*Data block*.
◆ ◆ ◆

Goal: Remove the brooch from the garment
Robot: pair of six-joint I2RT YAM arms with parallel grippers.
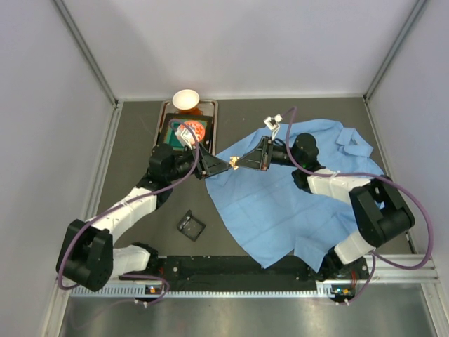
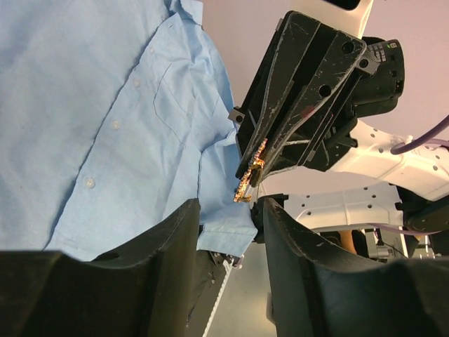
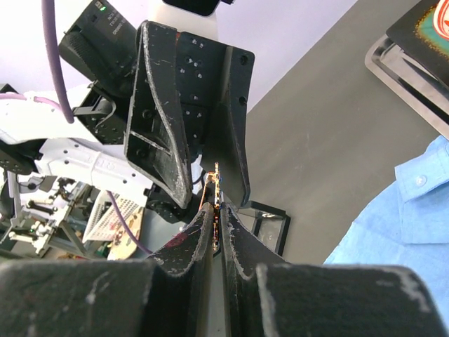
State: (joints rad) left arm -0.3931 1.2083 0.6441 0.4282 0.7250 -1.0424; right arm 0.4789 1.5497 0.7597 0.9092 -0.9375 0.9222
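Brooch (image 2: pixel 249 179) pinched by right end effector (image 3: pixel 216 213) by garment (image 2: pixel 105 105); left end effector (image 2: pixel 230 208) gaping alongside (1 dark box (image 1: pixel 191 225) well apart)

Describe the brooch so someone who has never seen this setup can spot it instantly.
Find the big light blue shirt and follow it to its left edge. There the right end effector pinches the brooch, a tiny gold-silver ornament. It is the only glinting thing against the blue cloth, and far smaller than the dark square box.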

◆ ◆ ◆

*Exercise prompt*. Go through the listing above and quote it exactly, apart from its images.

*Answer to this problem*.
Goal: Remove the brooch from the garment
Robot: pair of six-joint I2RT YAM arms with parallel grippers.
State: (joints rad) left arm -0.3931 1.2083 0.6441 0.4282 0.7250 -1.0424; right arm 0.4789 1.5497 0.7597 0.9092 -0.9375 0.9222
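Brooch (image 2: pixel 249 179) pinched by right end effector (image 3: pixel 216 213) by garment (image 2: pixel 105 105); left end effector (image 2: pixel 230 208) gaping alongside (1 dark box (image 1: pixel 191 225) well apart)

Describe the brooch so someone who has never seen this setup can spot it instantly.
Find the big light blue shirt and follow it to its left edge. There the right end effector pinches the brooch, a tiny gold-silver ornament. It is the only glinting thing against the blue cloth, and far smaller than the dark square box.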

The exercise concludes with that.